> TO DO: Write every line below out again exactly, images omitted.

> EXERCISE DATA:
↓↓↓

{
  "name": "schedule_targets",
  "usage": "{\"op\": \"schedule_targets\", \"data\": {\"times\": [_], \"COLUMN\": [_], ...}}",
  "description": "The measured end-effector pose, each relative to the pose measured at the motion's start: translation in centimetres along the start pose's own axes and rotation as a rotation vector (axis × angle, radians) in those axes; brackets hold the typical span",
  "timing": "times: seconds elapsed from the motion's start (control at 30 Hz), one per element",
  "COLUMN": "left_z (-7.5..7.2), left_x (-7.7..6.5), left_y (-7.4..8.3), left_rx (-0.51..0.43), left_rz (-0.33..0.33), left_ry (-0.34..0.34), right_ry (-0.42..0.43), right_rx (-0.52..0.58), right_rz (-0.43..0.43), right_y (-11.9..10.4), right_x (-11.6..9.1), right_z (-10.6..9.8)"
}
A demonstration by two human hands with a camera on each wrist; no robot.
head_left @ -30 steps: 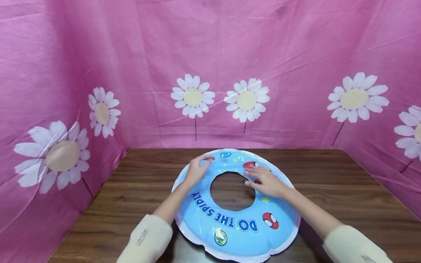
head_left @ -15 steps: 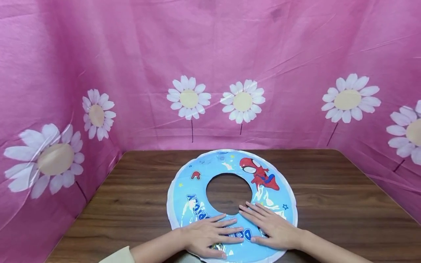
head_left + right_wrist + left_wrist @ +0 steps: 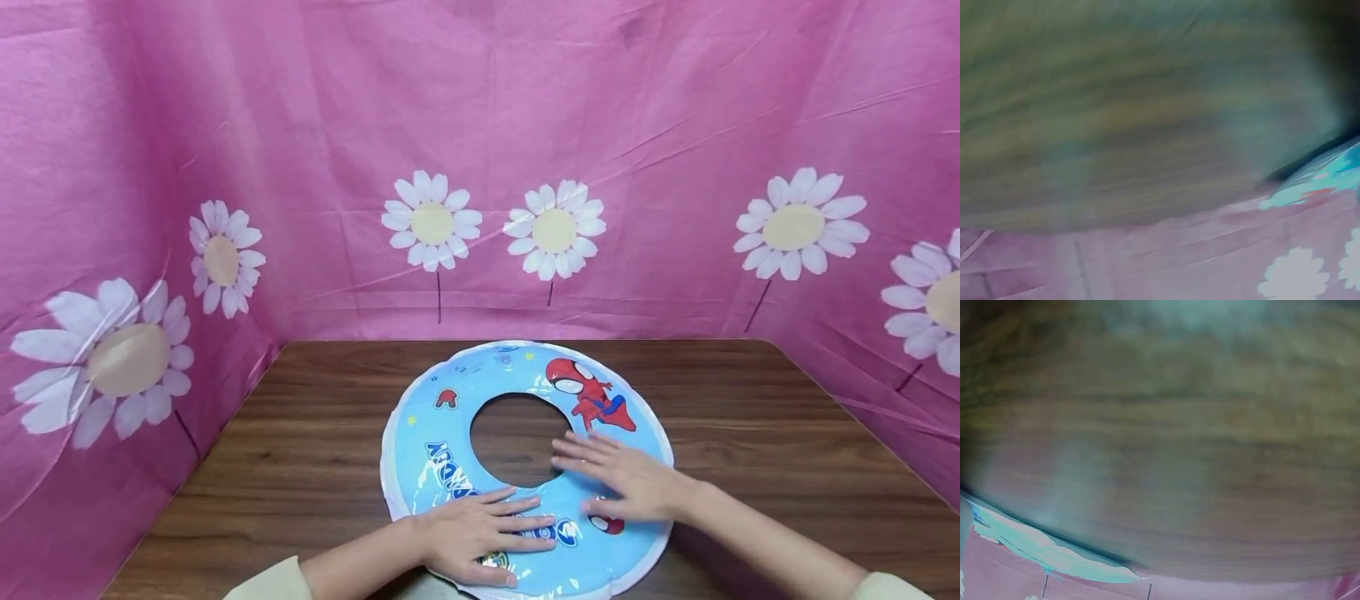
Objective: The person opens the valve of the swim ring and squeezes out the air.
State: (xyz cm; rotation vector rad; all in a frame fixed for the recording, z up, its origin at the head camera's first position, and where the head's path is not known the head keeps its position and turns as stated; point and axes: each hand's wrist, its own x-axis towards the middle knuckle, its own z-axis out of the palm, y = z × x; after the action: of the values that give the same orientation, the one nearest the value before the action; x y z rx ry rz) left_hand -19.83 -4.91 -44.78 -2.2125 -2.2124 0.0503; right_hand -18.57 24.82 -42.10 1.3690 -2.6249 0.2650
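Observation:
A light blue swim ring [image 3: 427, 417] with a white rim, cartoon prints and lettering lies flat on the table. In the head view my left hand [image 3: 480, 537] rests on its near part, fingers straight and spread across the letters. To the right, my right hand [image 3: 630, 479] lies over the ring with its fingers extended, their tips reaching the edge of the centre hole. Both wrist views catch only a sliver of the ring, in the lower left of the left one [image 3: 1054, 553] and at the right edge of the other; neither shows the fingers.
The brown wood-grain table [image 3: 315, 433] extends left and right of the ring. A pink cloth [image 3: 480, 108] printed with white daisies hangs behind the table and along both sides.
Both hands came from the ring's far and right parts to its near part, left hand flat. Since then the right hand has shifted slightly away and to the right; the left has stayed.

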Motion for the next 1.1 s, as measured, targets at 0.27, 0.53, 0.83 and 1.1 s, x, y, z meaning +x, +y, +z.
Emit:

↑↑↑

> OUTPUT OF THE EXERCISE:
{
  "name": "schedule_targets",
  "usage": "{\"op\": \"schedule_targets\", \"data\": {\"times\": [_], \"COLUMN\": [_], ...}}",
  "description": "The measured end-effector pose, each relative to the pose measured at the motion's start: translation in centimetres along the start pose's own axes and rotation as a rotation vector (axis × angle, radians) in those axes; brackets hold the typical span",
  "timing": "times: seconds elapsed from the motion's start (control at 30 Hz), one per element",
  "COLUMN": "left_z (-7.5..7.2), left_x (-7.7..6.5), left_y (-7.4..8.3), left_rx (-0.51..0.43), left_rz (-0.33..0.33), left_ry (-0.34..0.34), right_ry (-0.42..0.43), right_rx (-0.52..0.58), right_rz (-0.43..0.43), right_y (-11.9..10.4), right_x (-11.6..9.1), right_z (-10.6..9.8)"
}
A demonstration by two human hands with a camera on each wrist; no robot.
head_left @ -30 steps: 
head_left @ -15 steps: 
head_left + right_wrist + left_wrist @ +0 steps: 
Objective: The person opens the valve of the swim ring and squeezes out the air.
State: (xyz cm; rotation vector rad; all in a frame fixed for the recording, z up, its origin at the head camera's first position, and where the head's path is not known the head keeps its position and turns as stated; point and axes: each hand's wrist, its own x-axis towards the middle knuckle, its own z-axis out of the palm, y = z × x; after the action: of the values that give the same orientation, the one nearest the value before the action; x y z rx ry rz) left_hand -19.83 -4.91 -44.78 -2.2125 -2.2124 0.0503; right_hand -18.57 24.82 -42.10 1.3690 -2.6249 0.2650
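Observation:
A light blue swim ring [image 3: 427, 417] with a white rim, cartoon prints and lettering lies flat on the table. In the head view my left hand [image 3: 480, 537] rests on its near part, fingers straight and spread across the letters. To the right, my right hand [image 3: 630, 479] lies over the ring with its fingers extended, their tips reaching the edge of the centre hole. Both wrist views catch only a sliver of the ring, in the lower left of the left one [image 3: 1054, 553] and at the right edge of the other; neither shows the fingers.
The brown wood-grain table [image 3: 315, 433] extends left and right of the ring. A pink cloth [image 3: 480, 108] printed with white daisies hangs behind the table and along both sides.
Both hands came from the ring's far and right parts to its near part, left hand flat. Since then the right hand has shifted slightly away and to the right; the left has stayed.
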
Motion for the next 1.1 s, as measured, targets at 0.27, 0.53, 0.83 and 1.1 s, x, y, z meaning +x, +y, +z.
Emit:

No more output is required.